■ Exercise:
An exact copy of each line below is needed, with no images in it.

■ Raw data:
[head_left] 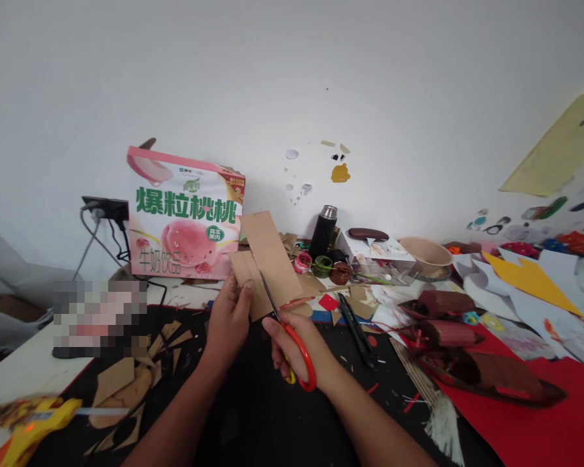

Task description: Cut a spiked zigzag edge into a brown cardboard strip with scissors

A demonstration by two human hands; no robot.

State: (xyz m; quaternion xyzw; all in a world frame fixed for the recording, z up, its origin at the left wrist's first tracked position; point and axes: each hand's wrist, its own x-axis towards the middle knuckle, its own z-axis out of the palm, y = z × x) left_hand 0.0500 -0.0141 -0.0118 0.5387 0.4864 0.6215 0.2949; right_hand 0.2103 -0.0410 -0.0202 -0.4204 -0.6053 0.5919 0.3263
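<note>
My left hand [231,311] pinches a piece of brown cardboard [272,253] at its lower left, thumb on the near face. Faint lines run across the narrower left part of the sheet. In my right hand [296,350] is a pair of scissors [305,366] with red and yellow handles, fingers through the loops. Its blades lie against the cardboard and point up and left, along the border between the narrow part and the wider part. How far the cut runs I cannot tell.
Cardboard scraps [119,389] and a yellow glue gun [41,425] lie at left. A pink drink carton [185,220] stands behind. Paint jars [321,266], a black flask [322,231] and a box cutter [357,331] sit ahead. Brown model boats [491,376] rest on red paper at right.
</note>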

■ Written solution:
[head_left] 

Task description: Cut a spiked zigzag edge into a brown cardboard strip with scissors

A demonstration by two human hands; no robot.

State: (xyz m; quaternion xyzw; all in a world frame fixed for the recording, z up, its origin at the left wrist's first tracked position; point and axes: each hand's wrist, its own x-axis towards the middle knuckle, its own z-axis out of the palm, y = z × x) left_hand 0.0500 -0.0141 -0.0118 0.5387 0.4864 0.6215 0.2949; right_hand 0.2103 -0.0410 -0.0202 -0.4204 -0.6053 0.5919 0.3263
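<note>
My left hand [231,311] pinches a piece of brown cardboard [272,253] at its lower left, thumb on the near face. Faint lines run across the narrower left part of the sheet. In my right hand [296,350] is a pair of scissors [305,366] with red and yellow handles, fingers through the loops. Its blades lie against the cardboard and point up and left, along the border between the narrow part and the wider part. How far the cut runs I cannot tell.
Cardboard scraps [119,389] and a yellow glue gun [41,425] lie at left. A pink drink carton [185,220] stands behind. Paint jars [321,266], a black flask [322,231] and a box cutter [357,331] sit ahead. Brown model boats [491,376] rest on red paper at right.
</note>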

No other output is expected for this exercise.